What to work on
With pictures left out, set down every record word for word.

Available records
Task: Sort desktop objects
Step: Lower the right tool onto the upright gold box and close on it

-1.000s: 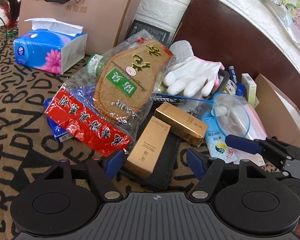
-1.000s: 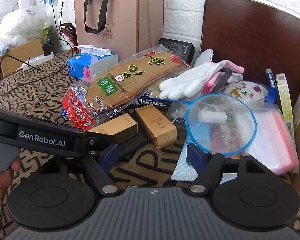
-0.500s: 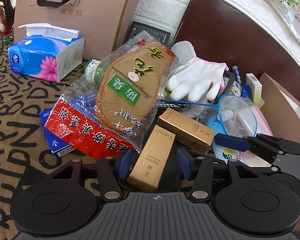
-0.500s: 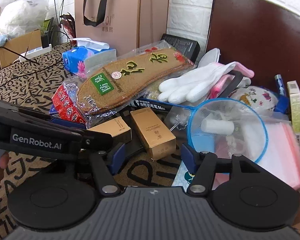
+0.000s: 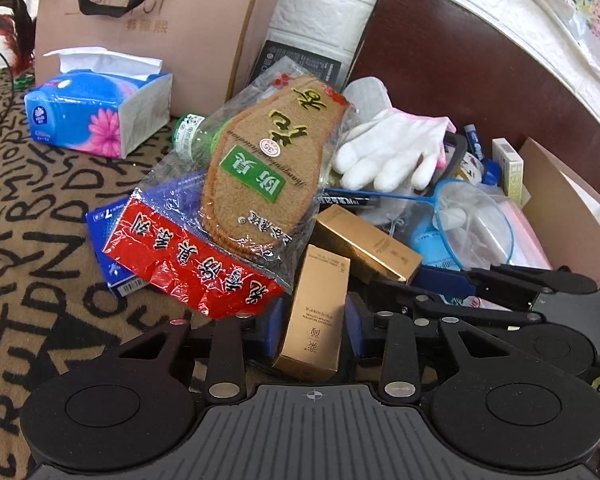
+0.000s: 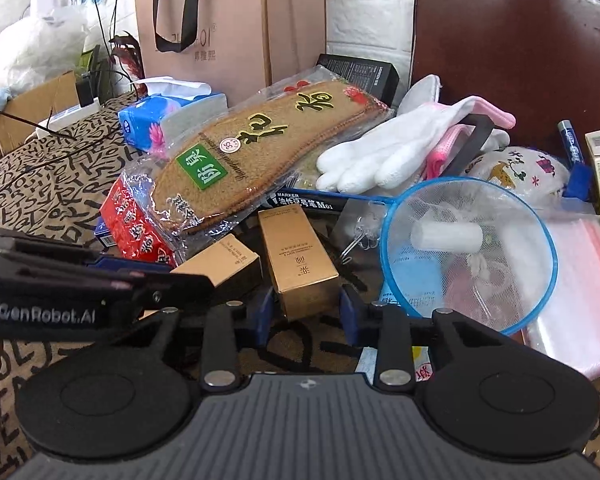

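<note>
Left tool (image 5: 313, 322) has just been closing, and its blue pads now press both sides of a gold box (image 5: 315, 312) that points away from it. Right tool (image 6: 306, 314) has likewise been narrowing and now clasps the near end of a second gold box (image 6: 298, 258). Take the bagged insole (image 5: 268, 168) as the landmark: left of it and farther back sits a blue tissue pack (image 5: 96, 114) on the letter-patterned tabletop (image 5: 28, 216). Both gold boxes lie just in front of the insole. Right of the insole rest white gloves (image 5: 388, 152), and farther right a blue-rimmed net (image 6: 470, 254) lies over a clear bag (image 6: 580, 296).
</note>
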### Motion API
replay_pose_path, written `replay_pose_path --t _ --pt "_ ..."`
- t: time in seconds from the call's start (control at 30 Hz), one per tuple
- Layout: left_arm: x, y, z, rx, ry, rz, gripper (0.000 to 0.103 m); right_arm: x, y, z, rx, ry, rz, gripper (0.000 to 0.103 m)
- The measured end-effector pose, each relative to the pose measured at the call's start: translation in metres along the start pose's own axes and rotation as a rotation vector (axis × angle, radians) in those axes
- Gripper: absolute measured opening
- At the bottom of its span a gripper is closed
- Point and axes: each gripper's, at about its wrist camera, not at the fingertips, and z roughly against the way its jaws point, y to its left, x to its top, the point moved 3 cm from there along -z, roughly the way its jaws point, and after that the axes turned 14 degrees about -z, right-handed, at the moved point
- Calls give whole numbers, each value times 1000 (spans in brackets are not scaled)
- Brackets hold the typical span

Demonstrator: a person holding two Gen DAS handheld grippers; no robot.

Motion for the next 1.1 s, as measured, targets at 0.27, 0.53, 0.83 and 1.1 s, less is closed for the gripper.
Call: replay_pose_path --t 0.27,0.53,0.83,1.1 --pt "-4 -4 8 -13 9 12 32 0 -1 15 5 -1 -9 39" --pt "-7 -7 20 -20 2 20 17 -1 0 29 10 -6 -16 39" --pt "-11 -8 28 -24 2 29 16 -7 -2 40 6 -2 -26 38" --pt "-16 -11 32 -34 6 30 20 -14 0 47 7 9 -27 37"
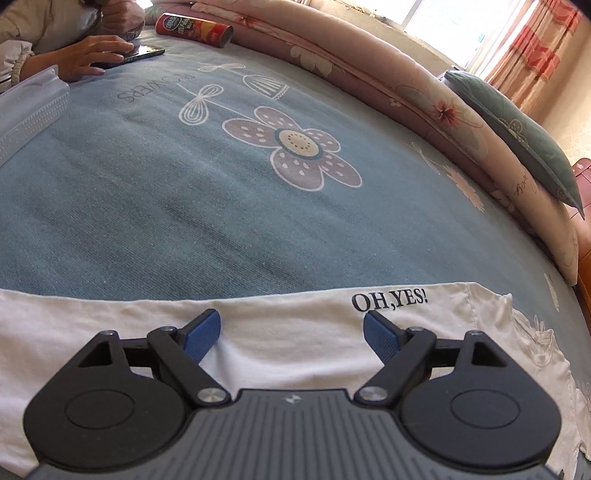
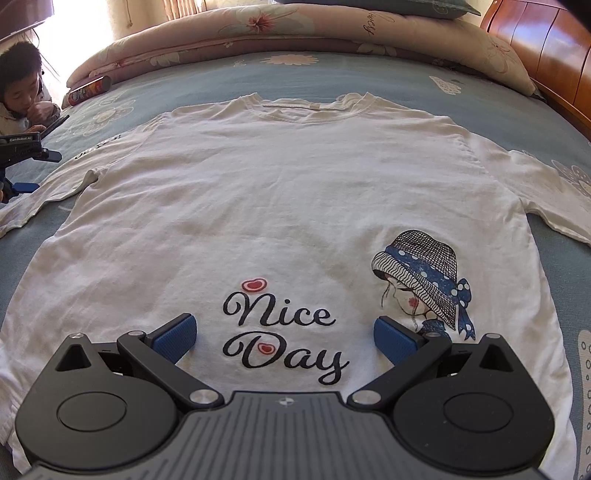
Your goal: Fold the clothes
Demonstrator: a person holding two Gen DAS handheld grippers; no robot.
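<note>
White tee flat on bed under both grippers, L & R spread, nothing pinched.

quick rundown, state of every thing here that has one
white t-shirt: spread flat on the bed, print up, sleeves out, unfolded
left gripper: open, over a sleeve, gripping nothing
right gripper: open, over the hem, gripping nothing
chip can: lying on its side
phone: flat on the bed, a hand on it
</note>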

Expected answer
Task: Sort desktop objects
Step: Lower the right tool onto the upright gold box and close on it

-1.000s: 
-1.000s: 
-0.500s: 
-0.500s: 
+0.000s: 
+0.000s: 

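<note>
Left tool (image 5: 313, 322) has just been closing, and its blue pads now press both sides of a gold box (image 5: 315, 312) that points away from it. Right tool (image 6: 306, 314) has likewise been narrowing and now clasps the near end of a second gold box (image 6: 298, 258). Take the bagged insole (image 5: 268, 168) as the landmark: left of it and farther back sits a blue tissue pack (image 5: 96, 114) on the letter-patterned tabletop (image 5: 28, 216). Both gold boxes lie just in front of the insole. Right of the insole rest white gloves (image 5: 388, 152), and farther right a blue-rimmed net (image 6: 470, 254) lies over a clear bag (image 6: 580, 296).
</note>
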### Motion API
replay_pose_path, written `replay_pose_path --t _ --pt "_ ..."`
- t: time in seconds from the call's start (control at 30 Hz), one per tuple
- Layout: left_arm: x, y, z, rx, ry, rz, gripper (0.000 to 0.103 m); right_arm: x, y, z, rx, ry, rz, gripper (0.000 to 0.103 m)
- The measured end-effector pose, each relative to the pose measured at the call's start: translation in metres along the start pose's own axes and rotation as a rotation vector (axis × angle, radians) in those axes
- Gripper: absolute measured opening
- At the bottom of its span a gripper is closed
- Point and axes: each gripper's, at about its wrist camera, not at the fingertips, and z roughly against the way its jaws point, y to its left, x to its top, the point moved 3 cm from there along -z, roughly the way its jaws point, and after that the axes turned 14 degrees about -z, right-handed, at the moved point
- Calls give whole numbers, each value times 1000 (spans in brackets are not scaled)
- Brackets hold the typical span

Demonstrator: a person holding two Gen DAS handheld grippers; no robot.

Motion for the next 1.1 s, as measured, targets at 0.27, 0.53, 0.83 and 1.1 s, less is closed for the gripper.
Call: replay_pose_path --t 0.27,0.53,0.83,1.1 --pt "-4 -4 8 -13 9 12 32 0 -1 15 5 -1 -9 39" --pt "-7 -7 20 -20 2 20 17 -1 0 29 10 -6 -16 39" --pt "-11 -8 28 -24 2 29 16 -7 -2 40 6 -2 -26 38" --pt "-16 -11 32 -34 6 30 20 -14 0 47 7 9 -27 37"
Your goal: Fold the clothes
Demonstrator: a person holding two Gen DAS handheld grippers; no robot.
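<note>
White tee flat on bed under both grippers, L & R spread, nothing pinched.

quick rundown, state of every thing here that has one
white t-shirt: spread flat on the bed, print up, sleeves out, unfolded
left gripper: open, over a sleeve, gripping nothing
right gripper: open, over the hem, gripping nothing
chip can: lying on its side
phone: flat on the bed, a hand on it
</note>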

This exercise requires no further answer.